About the Author(s)

Tara Carney Email
Alcohol, Tobacco and Other Drug Use Research Unit, South African Medical Research Council, South Africa

Bronwyn Myers
Alcohol, Tobacco and Other Drug Use Research Unit, South African Medical Research Council, South Africa

Department of Psychiatry and Mental Health, University of Cape Town, South Africa

Johann Louw
Department of Psychology, University of Cape Town, South Africa


Carney C, Myers B, Louw J. Reliability of the GAIN-SS, CRAFTT and PESQ screening instruments for substance use among South African adolescents.
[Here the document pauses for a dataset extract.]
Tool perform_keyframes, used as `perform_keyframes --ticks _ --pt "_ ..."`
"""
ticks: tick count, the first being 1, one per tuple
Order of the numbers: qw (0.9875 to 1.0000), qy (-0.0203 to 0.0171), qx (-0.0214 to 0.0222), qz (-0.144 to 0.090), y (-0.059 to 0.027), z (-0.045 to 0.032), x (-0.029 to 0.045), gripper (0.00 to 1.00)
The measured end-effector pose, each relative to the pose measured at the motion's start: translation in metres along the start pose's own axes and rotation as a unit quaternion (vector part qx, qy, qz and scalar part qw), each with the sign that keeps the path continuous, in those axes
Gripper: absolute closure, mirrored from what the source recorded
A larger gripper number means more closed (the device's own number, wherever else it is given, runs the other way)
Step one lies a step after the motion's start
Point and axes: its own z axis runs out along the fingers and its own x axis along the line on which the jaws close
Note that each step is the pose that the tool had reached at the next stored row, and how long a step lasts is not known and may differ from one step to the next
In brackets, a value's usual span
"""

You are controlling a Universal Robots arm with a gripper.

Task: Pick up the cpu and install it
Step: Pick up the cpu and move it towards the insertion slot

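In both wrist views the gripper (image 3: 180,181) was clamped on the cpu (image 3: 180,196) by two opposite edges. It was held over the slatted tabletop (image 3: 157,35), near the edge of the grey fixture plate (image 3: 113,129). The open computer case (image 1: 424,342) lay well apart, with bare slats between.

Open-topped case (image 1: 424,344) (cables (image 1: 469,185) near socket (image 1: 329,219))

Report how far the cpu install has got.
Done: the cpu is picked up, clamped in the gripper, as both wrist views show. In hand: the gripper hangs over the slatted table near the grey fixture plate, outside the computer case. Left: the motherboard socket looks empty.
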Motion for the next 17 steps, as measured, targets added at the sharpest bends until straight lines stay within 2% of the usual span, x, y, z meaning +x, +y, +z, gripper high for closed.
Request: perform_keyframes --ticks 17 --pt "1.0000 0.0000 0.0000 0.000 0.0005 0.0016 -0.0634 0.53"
S Afr J Psychiat. 2016;22(1), a932. http://dx.doi.org/10.4102/sajpsychiatry.v22i1.932

Original Research

Reliability of the GAIN-SS, CRAFTT and PESQ screening instruments for substance use among South African adolescents

Tara Carney, Bronwyn Myers, Johann Louw

Received: 17 Dec. 2015; Accepted: 23 May 2016; Published: 15 July 2016

Copyright: © 2016. The Author(s). Licensee: AOSIS.
This is an Open Access article distributed under the terms of the Creative Commons Attribution License, which permits unrestricted use, distribution, and reproduction in any medium, provided the original work is properly cited.


Introduction: Screening for adolescent substance use can assist with the early identification of substance-related problems and guide the provision of appropriate services. As such, psychometrically sound screening tools are needed. The aim of this study was to compare the reliability of the CRAFFT, Global Appraisal of Individual Needs-Short Screener (GAIN-SS) substance use subscale and Personal Experience Screening Questionnaire (PESQ) among adolescents from disadvantaged communities in Cape Town, South Africa.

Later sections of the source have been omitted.